Fe-Cr-based alloys are widely used in various fields, owing to their excellent corrosion resistance and high temperature strength [1,2,3,4]. Fe-Cr-based alloys are used as structural materials under extreme conditions, such as nuclear reactors [3,4,5]. The addition of Al to Fe-Cr alloys has been considered as an effective method to improve the mechanical properties of Fe-Cr-Al systems, owing to their effects on the behaviors of microstructures [5,6,7,8,9]. Therefore, it is important to extensively study the effects of Al on Fe-Cr-Al systems to optimize their microstructures.

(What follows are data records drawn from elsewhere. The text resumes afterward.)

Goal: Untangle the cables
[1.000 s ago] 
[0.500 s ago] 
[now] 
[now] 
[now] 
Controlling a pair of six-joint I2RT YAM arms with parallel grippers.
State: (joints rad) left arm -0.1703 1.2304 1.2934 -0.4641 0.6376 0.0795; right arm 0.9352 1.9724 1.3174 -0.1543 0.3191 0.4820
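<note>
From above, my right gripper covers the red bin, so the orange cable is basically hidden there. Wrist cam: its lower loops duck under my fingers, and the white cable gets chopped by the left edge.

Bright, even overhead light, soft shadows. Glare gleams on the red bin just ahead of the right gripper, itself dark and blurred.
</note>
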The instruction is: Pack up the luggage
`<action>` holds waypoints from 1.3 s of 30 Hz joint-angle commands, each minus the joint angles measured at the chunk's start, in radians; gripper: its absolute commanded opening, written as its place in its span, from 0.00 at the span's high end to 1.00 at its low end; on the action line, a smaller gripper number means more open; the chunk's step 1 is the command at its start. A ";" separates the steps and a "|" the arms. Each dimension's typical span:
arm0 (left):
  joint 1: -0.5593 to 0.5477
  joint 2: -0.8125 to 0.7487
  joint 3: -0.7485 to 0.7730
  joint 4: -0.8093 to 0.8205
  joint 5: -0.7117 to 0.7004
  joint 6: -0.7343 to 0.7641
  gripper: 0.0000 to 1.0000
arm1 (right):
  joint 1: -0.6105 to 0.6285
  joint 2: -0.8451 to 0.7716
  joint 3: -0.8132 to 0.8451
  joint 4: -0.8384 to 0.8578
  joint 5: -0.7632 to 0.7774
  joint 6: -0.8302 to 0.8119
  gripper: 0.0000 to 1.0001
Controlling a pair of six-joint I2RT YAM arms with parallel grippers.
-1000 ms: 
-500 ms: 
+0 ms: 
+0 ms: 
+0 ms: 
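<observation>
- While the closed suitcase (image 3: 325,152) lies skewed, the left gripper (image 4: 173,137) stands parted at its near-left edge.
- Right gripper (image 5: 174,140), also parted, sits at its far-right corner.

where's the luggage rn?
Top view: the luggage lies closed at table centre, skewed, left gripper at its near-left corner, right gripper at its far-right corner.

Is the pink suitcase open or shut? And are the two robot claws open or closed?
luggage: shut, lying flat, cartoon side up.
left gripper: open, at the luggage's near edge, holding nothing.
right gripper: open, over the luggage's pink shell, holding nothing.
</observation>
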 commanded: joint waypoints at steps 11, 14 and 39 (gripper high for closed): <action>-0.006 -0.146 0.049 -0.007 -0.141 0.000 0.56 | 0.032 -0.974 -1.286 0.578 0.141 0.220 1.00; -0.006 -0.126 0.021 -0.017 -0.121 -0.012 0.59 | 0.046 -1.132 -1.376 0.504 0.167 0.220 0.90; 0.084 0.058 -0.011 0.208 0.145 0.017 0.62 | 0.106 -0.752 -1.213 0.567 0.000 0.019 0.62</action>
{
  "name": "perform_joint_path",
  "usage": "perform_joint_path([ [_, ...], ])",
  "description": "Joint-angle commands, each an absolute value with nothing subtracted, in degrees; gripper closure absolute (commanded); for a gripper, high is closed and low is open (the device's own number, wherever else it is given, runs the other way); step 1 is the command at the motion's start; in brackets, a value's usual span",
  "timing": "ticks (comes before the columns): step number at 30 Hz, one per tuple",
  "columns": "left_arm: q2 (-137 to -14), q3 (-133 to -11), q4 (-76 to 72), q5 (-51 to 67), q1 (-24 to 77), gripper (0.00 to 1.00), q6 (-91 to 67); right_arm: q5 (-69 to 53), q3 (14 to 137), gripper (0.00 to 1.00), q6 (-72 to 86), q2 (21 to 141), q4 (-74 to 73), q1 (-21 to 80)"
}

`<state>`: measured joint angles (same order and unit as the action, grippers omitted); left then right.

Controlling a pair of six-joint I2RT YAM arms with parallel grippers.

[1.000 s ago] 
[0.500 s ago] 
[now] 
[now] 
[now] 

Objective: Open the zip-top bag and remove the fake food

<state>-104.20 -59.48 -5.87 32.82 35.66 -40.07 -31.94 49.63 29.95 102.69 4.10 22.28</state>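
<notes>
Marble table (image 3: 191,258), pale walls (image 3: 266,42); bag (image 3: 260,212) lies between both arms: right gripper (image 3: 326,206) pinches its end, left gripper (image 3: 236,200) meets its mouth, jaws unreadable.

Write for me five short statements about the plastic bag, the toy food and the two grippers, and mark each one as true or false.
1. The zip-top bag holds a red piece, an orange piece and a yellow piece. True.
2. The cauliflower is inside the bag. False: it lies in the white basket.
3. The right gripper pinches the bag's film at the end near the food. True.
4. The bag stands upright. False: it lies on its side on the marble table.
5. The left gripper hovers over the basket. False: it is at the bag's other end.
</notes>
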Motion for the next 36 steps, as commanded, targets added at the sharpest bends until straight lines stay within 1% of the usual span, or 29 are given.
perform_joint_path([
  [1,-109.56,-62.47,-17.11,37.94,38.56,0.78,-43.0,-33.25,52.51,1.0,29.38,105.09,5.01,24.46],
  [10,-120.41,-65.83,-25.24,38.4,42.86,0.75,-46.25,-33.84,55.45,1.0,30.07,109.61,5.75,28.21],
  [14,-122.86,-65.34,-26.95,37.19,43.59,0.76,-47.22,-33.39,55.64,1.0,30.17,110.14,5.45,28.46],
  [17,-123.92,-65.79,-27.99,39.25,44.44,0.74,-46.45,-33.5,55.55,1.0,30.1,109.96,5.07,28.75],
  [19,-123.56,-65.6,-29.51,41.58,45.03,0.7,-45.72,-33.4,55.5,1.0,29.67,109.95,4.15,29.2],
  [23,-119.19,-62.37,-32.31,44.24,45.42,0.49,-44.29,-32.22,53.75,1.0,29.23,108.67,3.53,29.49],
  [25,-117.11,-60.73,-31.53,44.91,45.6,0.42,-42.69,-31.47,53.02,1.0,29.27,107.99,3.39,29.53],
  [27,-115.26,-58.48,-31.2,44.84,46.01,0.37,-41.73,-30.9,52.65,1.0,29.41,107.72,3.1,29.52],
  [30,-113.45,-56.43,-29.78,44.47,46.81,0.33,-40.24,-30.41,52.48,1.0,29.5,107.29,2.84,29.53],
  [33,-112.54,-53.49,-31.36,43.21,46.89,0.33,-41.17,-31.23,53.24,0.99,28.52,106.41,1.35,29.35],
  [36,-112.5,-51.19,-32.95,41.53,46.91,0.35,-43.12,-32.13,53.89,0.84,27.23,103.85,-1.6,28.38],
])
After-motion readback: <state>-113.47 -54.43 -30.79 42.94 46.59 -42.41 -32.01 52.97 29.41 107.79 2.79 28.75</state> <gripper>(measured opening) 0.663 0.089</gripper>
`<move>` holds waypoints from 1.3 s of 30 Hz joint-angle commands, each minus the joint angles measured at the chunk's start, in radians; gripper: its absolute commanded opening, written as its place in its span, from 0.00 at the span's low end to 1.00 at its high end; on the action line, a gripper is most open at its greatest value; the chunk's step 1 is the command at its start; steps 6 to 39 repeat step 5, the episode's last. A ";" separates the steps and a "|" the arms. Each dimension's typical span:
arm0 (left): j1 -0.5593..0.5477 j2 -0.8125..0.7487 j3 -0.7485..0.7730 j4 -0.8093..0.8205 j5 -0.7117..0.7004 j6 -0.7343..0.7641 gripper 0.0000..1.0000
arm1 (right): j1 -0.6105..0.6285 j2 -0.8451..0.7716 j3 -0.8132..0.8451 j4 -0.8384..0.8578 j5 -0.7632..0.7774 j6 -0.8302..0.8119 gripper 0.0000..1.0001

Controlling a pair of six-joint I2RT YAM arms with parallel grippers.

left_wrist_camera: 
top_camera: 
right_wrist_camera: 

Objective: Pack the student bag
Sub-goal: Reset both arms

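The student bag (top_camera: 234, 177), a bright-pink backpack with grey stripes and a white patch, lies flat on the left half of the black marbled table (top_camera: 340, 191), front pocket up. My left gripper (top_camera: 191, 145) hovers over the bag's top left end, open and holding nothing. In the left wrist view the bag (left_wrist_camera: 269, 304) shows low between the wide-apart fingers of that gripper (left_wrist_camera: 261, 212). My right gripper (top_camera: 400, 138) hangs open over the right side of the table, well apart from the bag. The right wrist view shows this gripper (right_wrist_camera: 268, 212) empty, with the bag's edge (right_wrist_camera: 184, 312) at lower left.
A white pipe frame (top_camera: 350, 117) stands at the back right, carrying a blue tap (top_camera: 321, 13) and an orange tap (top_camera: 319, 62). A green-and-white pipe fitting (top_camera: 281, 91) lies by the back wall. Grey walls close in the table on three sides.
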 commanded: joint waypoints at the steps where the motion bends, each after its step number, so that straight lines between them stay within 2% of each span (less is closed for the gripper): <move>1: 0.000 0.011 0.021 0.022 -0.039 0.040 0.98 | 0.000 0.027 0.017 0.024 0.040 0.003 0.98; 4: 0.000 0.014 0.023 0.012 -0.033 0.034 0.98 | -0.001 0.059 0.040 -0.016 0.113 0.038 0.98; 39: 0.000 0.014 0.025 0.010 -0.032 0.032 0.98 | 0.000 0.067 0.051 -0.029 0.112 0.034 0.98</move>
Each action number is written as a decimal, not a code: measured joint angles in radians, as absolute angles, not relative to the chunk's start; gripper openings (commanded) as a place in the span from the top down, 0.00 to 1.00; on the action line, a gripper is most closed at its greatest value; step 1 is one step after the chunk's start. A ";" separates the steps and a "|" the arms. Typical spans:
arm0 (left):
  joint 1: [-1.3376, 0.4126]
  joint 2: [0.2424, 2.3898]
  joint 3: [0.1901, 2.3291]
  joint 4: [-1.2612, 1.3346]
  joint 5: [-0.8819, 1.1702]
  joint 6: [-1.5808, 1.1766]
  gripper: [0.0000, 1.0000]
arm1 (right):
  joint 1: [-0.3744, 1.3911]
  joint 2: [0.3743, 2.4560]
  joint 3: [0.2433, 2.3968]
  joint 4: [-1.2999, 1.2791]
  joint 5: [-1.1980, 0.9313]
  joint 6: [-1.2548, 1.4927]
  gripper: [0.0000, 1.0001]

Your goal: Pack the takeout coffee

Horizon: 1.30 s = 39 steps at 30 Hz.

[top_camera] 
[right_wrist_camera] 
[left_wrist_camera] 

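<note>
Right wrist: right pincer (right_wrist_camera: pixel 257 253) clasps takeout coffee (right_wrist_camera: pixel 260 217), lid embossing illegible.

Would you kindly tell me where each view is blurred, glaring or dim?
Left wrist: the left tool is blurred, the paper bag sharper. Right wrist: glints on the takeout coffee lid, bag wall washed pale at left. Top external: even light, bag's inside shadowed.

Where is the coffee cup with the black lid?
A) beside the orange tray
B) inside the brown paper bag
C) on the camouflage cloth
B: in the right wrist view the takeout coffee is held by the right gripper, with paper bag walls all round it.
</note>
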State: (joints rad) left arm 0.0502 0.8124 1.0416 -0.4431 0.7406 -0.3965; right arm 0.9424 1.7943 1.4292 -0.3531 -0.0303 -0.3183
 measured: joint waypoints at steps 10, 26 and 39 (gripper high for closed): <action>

Fe-Cr-Al alloys have received extensive attention in various fields, owing to their excellent radiation tolerance [9,10,11] and corrosion resistance at high temperatures [6,12,13,14,15]. An increase in the Cr concentration in Fe-Cr-Al systems improves the oxidation and corrosion resistance of the systems at high temperatures [1,2]; however, a high Cr concentration leads to the formation of the ${\alpha }^{\prime }$ phase, which generates embrittlement in the system [16,17,18,19,20,21]. In contrast, an increase in the Al concentration in an Fe-Cr-Al system improves the mechanical properties of the system while suppressing the formation of the ${\alpha }^{\prime }$ phase; however, an increase in the Al concentration makes the fabrication process of Fe-Cr-Al alloys difficult [22,23,24]. Therefore, it is important to determine the optimal compositions of Fe-Cr-Al alloys.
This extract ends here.